Connected TVs are taking their place in the line-up of always-connected modern gadgets alongside smartphones, tablets, and wearable computers. Together, these devices are reshaping how audiences consume media.
In fact, some connected TVs run on versions of the same operating systems already found on smartphones and tablets, including Google’s Android and Apple’s iOS. In other words, it’s useful to think of connected TV less as a phenomenon isolated to the TV market, and more as part of a wider consumer trend toward media consumption via the Internet and connected gadgets.
In a recent report from BI Intelligence, we look at the connected TV landscape, analysing the factors, trends, and key players that are shaping the market. We unpack the competing open and closed platform paradigms that are vying to define how we watch TV, and examine the relationship between connected TVs and the pay TV industry.
Here are some of the key takeaways from the report:
- Streaming devices currently comprise the majority of connected TVs. But we believe that distribution will shift to smart TVs, as prices decrease and the television upgrade cycle shortens.
- Apple TV and Roku hold the largest market share for streaming devices, but Chromecast, which Google released last summer, has also achieved stellar sales numbers. Market research data shows that 8 million Apple TVs and 4.5 million Rokus shipped in 2013 in the U.S.
- Smart TVs will account for the majority of television shipments by 2014. By 2015, more households will have smart TV than connected TVs.
- On both streaming devices and smart TVs there is a division between open and closed platforms. Chromecast, LG, and Roku have embraced open platforms that allow developers a great deal of freedom to develop apps for their devices. Samsung, Apple, and others are betting on closed ecosystems, which follow a more careful curatorial approach.
- Despite platform fragmentation, HTML5 offers at least a faint hope for increased unification between connected TVs, just as it does on mobile. LG and Chromecast have integrated it into their connected TV development environments.

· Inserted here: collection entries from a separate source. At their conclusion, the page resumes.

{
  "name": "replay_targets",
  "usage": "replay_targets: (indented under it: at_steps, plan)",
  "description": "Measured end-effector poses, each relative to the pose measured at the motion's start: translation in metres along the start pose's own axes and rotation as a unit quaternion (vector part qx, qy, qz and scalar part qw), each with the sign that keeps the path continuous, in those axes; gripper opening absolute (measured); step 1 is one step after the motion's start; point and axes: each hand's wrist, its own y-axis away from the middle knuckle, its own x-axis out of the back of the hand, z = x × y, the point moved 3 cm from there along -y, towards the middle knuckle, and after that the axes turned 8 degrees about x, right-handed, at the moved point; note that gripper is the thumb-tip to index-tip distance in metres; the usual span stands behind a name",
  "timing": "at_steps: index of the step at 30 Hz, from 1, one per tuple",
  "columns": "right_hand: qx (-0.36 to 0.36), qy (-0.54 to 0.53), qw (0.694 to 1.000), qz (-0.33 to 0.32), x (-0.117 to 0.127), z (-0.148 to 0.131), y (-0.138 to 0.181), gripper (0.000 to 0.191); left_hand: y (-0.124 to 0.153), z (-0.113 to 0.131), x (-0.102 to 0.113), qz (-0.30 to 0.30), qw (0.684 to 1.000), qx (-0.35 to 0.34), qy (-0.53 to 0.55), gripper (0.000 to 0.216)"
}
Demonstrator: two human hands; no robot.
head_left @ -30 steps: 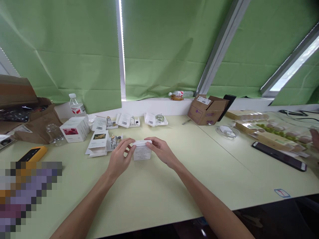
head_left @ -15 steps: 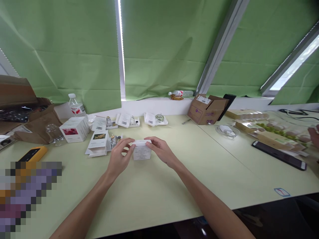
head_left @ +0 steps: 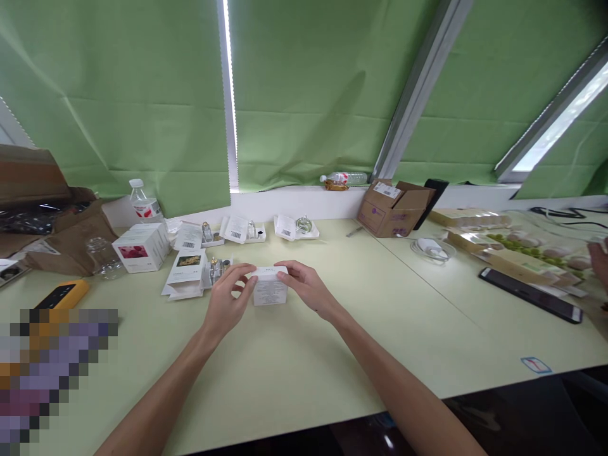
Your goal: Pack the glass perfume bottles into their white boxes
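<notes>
A small white carton (head_left: 270, 292) with fine print on its near side stands upright on the table in front of me. My left hand (head_left: 232, 292) grips its left top edge, with thumb and fingers closed about the corner. On the opposite side, my right hand (head_left: 306, 286) holds the right top edge with the thumb on the near face. The carton's top looks closed, and its far side is hidden. Just beyond my left hand, an opened white box (head_left: 188, 271) with a flower picture lies beside small glass bottles (head_left: 217, 268).
Several opened white boxes (head_left: 236, 228) with bottles line the back. A white box (head_left: 139, 247), a clear jar (head_left: 102, 258) and a yellow device (head_left: 63, 297) sit left. Right are a cardboard box (head_left: 393, 210), a coiled cable (head_left: 431, 248), a phone (head_left: 529, 294) and another person's hand (head_left: 599, 258).
The carton's top flap has come down slightly flatter under my fingers. Both hands keep nearly the same place. The other person's hand at the far right has shifted a little.
</notes>
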Motion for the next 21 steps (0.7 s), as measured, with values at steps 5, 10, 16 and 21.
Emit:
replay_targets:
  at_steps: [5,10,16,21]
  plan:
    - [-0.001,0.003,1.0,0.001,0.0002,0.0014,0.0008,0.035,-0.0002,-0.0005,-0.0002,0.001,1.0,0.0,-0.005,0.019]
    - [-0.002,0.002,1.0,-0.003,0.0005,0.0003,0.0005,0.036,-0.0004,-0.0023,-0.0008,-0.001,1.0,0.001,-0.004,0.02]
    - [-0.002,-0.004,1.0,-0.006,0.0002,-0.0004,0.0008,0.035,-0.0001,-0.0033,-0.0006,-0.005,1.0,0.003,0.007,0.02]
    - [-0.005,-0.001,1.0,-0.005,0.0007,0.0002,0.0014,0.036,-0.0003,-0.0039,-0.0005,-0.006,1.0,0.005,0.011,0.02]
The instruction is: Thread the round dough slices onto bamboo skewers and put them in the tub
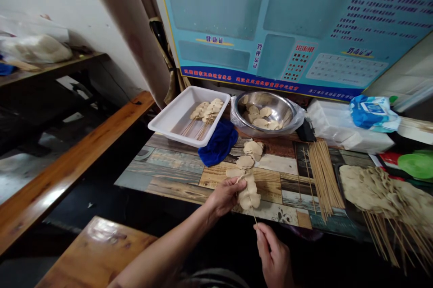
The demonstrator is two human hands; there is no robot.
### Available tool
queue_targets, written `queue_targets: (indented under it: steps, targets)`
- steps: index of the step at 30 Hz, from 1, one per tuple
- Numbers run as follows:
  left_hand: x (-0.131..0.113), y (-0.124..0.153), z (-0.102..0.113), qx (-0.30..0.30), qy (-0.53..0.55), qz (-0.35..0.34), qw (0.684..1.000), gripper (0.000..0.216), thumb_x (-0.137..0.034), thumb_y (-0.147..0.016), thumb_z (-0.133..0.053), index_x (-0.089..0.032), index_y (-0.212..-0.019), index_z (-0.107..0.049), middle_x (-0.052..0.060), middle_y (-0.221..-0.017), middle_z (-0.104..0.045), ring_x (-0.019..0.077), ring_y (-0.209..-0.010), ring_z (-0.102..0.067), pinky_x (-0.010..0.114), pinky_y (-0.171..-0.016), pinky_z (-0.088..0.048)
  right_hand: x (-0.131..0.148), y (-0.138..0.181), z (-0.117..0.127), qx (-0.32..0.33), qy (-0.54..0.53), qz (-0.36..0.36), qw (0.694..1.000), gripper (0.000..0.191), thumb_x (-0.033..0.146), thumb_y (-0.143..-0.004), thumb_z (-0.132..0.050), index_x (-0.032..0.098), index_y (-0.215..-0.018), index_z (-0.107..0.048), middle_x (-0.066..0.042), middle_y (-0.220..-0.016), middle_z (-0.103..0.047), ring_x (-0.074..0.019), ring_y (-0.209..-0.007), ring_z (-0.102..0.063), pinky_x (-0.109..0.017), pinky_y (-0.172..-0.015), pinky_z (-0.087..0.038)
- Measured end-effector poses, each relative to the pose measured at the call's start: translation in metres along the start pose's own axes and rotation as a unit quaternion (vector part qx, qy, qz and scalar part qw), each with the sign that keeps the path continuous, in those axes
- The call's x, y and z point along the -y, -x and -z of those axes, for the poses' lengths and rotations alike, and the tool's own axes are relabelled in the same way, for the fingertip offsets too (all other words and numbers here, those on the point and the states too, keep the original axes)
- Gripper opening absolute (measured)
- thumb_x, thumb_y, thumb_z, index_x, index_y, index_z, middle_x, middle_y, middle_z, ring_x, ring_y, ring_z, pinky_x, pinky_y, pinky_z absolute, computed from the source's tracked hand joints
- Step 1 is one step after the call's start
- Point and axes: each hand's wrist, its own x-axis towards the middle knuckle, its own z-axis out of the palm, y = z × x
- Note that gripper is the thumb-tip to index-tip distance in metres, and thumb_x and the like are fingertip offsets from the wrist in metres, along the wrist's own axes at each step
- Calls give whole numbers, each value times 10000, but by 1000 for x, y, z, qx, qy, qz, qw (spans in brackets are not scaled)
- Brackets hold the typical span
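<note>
My left hand (224, 195) pinches a pale round slice at the top of a thin bamboo skewer (252, 216) loaded with beige slices (249, 194). My right hand (273, 254) is closed on the skewer's lower end near the table's front edge. More loose slices (252, 152) lie on the patterned table (176, 175) just beyond the skewer. A steel bowl (267, 114) farther back holds several slices. To the left of the bowl a white tray (184, 116) holds finished skewers (206, 114).
A blue cloth (218, 143) lies between tray and bowl. Bare bamboo sticks (323, 175) lie to the right, beside a dark tray piled with filled skewers (385, 197). Wooden benches (74, 161) stand at left. Packets (370, 114) and a blue poster (304, 26) are behind.
</note>
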Motion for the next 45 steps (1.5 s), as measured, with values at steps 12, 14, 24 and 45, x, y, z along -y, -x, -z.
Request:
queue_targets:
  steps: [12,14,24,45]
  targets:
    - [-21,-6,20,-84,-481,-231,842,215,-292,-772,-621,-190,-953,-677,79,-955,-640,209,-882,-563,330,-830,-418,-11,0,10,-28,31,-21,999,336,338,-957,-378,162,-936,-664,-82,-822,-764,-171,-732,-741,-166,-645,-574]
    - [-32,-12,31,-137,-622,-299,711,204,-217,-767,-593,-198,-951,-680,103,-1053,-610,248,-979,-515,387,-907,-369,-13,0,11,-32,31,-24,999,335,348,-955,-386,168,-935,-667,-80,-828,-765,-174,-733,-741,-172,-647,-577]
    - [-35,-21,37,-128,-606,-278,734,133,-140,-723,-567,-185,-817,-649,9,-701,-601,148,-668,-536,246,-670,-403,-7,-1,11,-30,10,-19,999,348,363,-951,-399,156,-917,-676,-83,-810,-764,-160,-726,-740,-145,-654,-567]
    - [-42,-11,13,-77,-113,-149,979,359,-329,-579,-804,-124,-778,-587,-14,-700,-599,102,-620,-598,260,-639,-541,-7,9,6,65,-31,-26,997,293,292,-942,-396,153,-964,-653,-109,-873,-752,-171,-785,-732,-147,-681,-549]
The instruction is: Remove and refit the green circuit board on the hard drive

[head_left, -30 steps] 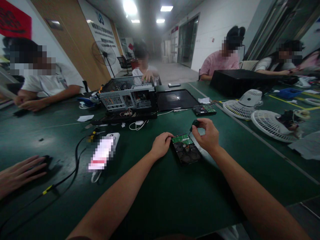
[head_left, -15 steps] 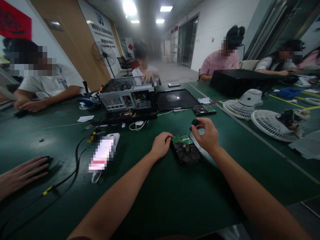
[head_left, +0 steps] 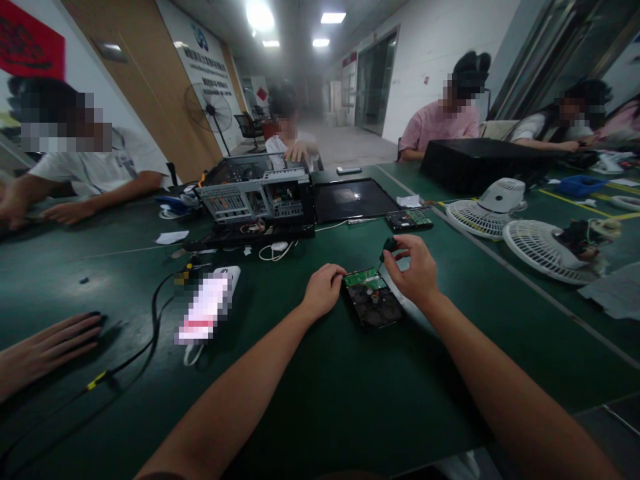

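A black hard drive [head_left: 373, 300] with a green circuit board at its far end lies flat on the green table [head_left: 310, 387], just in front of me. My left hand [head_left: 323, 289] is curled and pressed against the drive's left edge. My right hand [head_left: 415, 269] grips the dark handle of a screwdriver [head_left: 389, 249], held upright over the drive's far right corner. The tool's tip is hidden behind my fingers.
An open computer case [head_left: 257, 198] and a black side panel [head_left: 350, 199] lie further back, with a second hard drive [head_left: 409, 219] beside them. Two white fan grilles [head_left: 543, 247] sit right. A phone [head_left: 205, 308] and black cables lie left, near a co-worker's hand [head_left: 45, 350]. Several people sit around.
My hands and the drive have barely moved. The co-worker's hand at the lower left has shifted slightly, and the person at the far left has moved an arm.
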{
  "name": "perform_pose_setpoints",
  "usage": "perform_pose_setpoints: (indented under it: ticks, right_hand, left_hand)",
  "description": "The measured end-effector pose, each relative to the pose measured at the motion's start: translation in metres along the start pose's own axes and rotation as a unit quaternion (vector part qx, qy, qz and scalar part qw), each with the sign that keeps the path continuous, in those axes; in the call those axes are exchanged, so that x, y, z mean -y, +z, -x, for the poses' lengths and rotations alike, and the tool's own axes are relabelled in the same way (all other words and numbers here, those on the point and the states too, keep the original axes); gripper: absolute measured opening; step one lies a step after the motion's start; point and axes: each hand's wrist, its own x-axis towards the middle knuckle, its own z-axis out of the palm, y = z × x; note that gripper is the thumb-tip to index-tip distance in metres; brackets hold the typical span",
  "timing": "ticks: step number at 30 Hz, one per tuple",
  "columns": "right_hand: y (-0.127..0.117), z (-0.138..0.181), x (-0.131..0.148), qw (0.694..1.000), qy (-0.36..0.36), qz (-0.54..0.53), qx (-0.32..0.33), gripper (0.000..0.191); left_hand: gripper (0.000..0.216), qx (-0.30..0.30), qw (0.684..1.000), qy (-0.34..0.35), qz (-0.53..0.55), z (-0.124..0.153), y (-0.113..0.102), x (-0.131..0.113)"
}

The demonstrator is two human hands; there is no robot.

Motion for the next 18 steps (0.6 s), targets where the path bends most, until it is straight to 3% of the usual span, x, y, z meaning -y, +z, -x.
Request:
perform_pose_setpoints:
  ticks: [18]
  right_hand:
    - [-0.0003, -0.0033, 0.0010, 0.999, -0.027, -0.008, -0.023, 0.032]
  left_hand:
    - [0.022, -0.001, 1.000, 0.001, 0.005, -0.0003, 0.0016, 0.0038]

- How will developers and operating system operators monetise smart TV apps? Media downloads, subscriptions and — to a much lesser degree — advertisements will drive the dollars. Smart TV platform operators have begun experimenting with ads.
- Changes to the pay TV industry, namely cable and satellite providers, will also have a huge impact on the future of connected TV. It’s now an open question as to how — and how effectively — cable providers will use their power to shape the future of connected TV.